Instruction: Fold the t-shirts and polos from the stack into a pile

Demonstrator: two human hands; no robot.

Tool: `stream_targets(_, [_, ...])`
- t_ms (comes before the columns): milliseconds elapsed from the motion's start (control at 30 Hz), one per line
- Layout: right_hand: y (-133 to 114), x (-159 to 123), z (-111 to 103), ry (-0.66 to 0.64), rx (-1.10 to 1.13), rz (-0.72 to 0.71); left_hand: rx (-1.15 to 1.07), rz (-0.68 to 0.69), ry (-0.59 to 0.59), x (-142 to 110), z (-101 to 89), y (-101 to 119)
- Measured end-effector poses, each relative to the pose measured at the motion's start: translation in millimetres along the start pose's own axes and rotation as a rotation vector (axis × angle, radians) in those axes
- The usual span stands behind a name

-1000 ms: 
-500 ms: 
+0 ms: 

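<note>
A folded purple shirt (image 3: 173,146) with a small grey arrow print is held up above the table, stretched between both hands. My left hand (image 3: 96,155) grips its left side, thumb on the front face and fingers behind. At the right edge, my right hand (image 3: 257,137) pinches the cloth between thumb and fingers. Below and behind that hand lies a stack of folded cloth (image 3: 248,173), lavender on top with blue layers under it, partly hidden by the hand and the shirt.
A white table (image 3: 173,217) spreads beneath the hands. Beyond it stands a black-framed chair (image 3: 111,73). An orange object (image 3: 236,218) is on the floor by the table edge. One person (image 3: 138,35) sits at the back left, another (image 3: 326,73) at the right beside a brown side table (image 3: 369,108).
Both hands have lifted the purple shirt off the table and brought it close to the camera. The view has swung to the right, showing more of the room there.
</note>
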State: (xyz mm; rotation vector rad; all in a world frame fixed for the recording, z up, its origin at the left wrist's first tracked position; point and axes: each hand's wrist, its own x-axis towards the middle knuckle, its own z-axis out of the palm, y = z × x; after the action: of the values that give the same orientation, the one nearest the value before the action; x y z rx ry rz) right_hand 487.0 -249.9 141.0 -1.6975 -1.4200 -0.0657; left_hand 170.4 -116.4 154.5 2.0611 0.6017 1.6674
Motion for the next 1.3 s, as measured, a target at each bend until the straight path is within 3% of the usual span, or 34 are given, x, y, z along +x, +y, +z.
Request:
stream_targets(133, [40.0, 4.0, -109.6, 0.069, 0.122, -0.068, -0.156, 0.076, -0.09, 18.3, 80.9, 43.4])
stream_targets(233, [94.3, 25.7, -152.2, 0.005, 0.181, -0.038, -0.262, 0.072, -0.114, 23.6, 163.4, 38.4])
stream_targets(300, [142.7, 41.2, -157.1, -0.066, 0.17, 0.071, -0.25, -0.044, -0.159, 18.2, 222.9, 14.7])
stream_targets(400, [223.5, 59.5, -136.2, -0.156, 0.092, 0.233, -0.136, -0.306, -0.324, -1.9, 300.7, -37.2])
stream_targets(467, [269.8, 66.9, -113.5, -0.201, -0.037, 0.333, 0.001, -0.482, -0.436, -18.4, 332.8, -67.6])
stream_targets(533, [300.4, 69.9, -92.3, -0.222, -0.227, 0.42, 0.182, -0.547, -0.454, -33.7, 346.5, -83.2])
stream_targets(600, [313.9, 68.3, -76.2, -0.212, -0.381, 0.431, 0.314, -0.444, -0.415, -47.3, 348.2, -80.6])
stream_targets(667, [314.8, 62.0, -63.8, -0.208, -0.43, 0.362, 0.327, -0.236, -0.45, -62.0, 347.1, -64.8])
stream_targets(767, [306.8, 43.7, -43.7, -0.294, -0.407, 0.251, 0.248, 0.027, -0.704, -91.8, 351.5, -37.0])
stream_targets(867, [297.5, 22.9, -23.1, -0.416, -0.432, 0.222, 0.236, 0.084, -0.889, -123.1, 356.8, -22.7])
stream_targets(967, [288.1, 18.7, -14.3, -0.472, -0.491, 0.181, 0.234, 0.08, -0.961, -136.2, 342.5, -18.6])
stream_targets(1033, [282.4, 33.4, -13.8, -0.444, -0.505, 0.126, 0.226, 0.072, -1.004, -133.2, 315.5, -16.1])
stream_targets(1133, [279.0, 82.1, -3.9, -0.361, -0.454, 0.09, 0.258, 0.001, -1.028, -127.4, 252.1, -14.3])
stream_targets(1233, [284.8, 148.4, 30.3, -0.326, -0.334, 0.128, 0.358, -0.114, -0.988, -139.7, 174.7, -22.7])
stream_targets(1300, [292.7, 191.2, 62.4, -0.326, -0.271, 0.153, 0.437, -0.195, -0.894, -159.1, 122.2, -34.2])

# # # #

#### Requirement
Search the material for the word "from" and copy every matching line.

#### Result of this exercise
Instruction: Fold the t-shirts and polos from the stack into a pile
- t_ms (comes before the columns): milliseconds elapsed from the motion's start (control at 30 Hz), one per line

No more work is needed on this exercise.